_WHAT THIS TASK INVOLVES:_ The lines to reproduce from the material below are those from the one containing "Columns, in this" through the one containing "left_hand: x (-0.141", both included; write them out exactly and add nothing.

_RECORD EXTRACTS:_

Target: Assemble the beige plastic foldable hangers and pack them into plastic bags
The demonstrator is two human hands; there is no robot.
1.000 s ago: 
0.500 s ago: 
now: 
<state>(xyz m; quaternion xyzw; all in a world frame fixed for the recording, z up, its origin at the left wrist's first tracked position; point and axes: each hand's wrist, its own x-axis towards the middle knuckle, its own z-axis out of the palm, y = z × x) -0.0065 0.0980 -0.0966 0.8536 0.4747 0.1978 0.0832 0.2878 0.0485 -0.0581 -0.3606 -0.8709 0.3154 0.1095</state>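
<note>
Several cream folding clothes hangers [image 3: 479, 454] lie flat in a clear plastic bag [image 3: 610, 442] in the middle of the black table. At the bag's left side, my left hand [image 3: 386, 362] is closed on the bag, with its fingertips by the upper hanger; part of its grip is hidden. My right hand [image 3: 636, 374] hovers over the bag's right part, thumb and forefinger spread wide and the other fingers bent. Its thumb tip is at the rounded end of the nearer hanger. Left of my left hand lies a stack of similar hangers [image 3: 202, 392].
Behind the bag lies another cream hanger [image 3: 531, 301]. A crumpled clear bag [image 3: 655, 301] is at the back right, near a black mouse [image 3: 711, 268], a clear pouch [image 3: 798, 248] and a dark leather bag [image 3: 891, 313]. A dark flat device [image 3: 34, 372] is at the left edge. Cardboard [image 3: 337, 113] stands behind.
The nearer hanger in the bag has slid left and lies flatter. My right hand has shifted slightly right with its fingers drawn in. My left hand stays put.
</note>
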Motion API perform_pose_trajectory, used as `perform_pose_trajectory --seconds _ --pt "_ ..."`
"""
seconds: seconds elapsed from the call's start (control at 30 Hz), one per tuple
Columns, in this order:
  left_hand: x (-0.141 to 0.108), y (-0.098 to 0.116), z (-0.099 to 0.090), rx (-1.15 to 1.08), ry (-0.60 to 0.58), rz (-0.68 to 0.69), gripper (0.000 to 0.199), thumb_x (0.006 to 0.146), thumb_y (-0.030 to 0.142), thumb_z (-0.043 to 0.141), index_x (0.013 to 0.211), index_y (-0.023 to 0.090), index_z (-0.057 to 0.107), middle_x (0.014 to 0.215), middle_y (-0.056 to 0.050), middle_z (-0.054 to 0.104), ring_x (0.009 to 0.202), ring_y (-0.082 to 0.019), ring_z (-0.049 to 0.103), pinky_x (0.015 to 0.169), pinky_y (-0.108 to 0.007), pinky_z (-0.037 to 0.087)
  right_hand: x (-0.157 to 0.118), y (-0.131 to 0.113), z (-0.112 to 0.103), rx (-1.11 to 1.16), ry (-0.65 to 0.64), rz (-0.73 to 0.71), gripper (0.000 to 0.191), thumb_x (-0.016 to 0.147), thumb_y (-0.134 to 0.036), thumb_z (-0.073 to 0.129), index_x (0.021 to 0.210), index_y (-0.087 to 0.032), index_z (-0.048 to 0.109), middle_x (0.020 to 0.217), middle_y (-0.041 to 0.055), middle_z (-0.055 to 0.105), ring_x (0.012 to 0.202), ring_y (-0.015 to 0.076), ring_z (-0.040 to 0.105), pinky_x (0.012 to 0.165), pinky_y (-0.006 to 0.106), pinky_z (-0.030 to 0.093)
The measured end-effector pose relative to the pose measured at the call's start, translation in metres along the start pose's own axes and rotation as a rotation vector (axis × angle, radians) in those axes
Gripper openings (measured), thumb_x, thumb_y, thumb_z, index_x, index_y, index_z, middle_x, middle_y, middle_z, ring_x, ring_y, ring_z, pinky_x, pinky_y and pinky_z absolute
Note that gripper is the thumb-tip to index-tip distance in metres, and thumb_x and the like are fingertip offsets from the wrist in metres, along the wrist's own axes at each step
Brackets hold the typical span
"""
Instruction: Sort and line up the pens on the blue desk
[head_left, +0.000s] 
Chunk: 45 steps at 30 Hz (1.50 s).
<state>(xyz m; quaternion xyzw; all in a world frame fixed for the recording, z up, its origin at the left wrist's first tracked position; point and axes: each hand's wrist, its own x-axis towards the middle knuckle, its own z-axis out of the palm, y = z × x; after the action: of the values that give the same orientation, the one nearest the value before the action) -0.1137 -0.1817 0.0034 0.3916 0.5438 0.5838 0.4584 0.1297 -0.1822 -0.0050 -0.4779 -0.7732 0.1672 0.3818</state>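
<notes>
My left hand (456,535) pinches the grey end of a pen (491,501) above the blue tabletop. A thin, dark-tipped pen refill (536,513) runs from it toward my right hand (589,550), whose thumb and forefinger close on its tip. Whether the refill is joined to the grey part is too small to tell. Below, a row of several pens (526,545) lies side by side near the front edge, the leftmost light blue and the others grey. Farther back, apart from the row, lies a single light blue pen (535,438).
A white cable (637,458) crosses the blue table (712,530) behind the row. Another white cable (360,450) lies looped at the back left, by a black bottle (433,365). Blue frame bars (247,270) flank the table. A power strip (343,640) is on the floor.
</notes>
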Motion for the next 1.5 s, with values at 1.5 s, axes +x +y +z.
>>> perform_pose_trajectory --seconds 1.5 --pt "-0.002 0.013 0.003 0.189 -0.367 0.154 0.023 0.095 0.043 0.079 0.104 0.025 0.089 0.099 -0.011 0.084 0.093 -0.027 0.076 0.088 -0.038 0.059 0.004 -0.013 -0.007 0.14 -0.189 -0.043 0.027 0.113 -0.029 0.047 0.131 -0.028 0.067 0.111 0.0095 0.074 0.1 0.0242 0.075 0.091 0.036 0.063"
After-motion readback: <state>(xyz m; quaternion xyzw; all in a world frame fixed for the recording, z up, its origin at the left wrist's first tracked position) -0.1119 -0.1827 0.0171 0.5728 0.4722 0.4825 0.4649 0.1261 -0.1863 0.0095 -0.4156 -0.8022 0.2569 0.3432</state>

_ANSWER:_
Columns, in this order:
  left_hand: x (-0.141 to 0.108), y (-0.098 to 0.116), z (-0.099 to 0.090), rx (-1.15 to 1.08), ry (-0.60 to 0.58), rz (-0.68 to 0.69), gripper (0.000 to 0.199), thumb_x (0.006 to 0.146), thumb_y (-0.030 to 0.142), thumb_z (-0.043 to 0.141), index_x (0.013 to 0.211), index_y (-0.023 to 0.090), index_z (-0.057 to 0.107), middle_x (0.014 to 0.215), middle_y (-0.056 to 0.050), middle_z (-0.054 to 0.104), ring_x (0.009 to 0.202), ring_y (-0.082 to 0.019), ring_z (-0.049 to 0.103), pinky_x (0.015 to 0.169), pinky_y (-0.108 to 0.007), pinky_z (-0.037 to 0.087)

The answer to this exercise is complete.